What is Gogs?
Gogs (gogs.io) is a painless self-hosted Git service.
If you want to have your own GitHub-like service, it’s the best choice for me, since I made it work in less than an hour. Maybe you’re thinking, why would anyone want to create another service like GitHub when clearly there is already GitHub? Me, I needed to have private repositories for some of my projects. I can’t do that in Github unless I upgrade my account to a “Developer” plan for $7/month. To be honest, for me that is already expensive, to pay $7 just for private repositories, or maybe I’m just really poor. I’m not descrediting GitHub in any way, for public repos I’ll still choose GitHub.
First Things First
You’ll need: to have atleast basic knowledge on docker, and you need docker installed on your machine of course. PS, GOGS installation don’t have to be always dockerized, there are also bare metal installation guides but just for this post and the resources that I have we’ll stick to the docker version, also you’ll need a VPS for it to be accessible in the cloud.

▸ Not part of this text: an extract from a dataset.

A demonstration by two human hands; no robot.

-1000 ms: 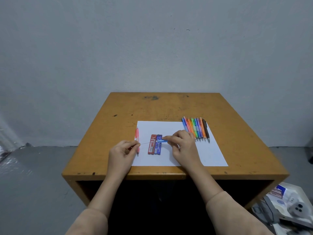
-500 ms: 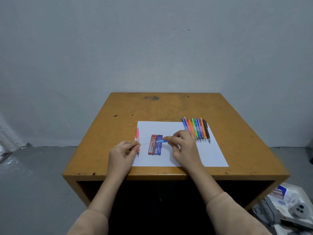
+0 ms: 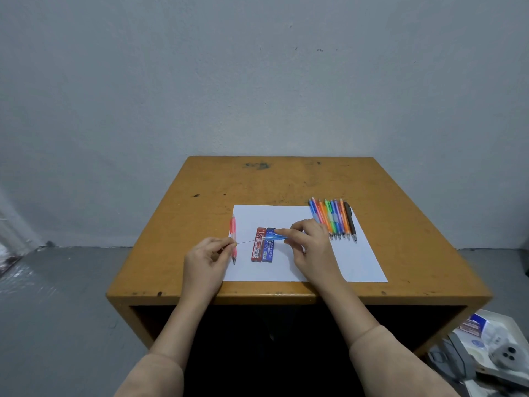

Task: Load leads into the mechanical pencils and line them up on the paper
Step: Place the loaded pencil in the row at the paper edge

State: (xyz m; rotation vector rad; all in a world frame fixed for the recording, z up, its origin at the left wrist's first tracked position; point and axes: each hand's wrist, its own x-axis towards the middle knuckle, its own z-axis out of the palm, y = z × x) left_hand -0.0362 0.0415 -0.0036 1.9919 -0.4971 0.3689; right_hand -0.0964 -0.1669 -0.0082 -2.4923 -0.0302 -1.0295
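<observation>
- The left hand point(image 3: 206, 259) is held over the paper's point(image 3: 357, 262) left edge, forearm stretched forward, and a thin lead point(image 3: 249, 242) is pinched between thumb and forefinger
- The right hand point(image 3: 312, 245) is curled round a blue pencil point(image 3: 276, 238), held level above the lead cases point(image 3: 263, 249), its end pointed at the lead
- A pink pencil point(image 3: 233, 227) is laid along the paper's left edge
- A row of pencils point(image 3: 333, 222) is set at the paper's far right corner on the counter point(image 3: 200, 224)

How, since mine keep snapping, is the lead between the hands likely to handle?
The lead looks hair-thin, spanning unsupported from the left hand to the blue pencil, so sideways pressure probably snaps it. It runs straight, suggesting stiff, not floppy. Likely almost weightless, given that thinness.
</observation>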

When you’re done with the first steps, just pull the official gogs docker image:
$ docker pull gogs/gogs
You’ll also have to create a db (mysql, postgres, etc) container so:
$ docker pull postgres
Once db is ready, you can already run your gogs-container:
$ docker run --name gogs -d -v /var/gogs/:/data gogs/gogs
After that, once you open the address, you’ll see the Web UI Server Configuration where you’ll key-in all the server details, database, application name, administrator, host, domain, etc. Once you finished all of that, you’re now good to go.
For you reference:
- I’m hosting it (together w this personal site and other personal apps) on a vps (1GB RAM, 1CPU Core, 20GB SSD Storage, 1TB Transfer, 40Gbps Network In 1000Mbps Network Out) for $5/mo; I bought my domain from Godaddy for less 1$; am using nginx for reverse proxy.
For personal git server, Gogs is really my to-go server. I haven’t had any problems setting it up, it has the essential functionalities you are looking for a git server, and it is really lightweight!
Top comments (3)
Seems like an interesting approach, but Gitlab will also give you unlimited free and 1000x10gb private repos, bitbucket gives unlimited private repos but limits you on team members.
This is only really a great solution if you a little more paranoid or an enterprise wanting to control the source code in your own data center.
check gitlab, you can have private projects too
Hi Zorex, great post! For me Gogs didn't really work out. I feel it is missing some features that other (hosted) Git servers have. CI/CD for example. I did like the simplicity and ease of use, though.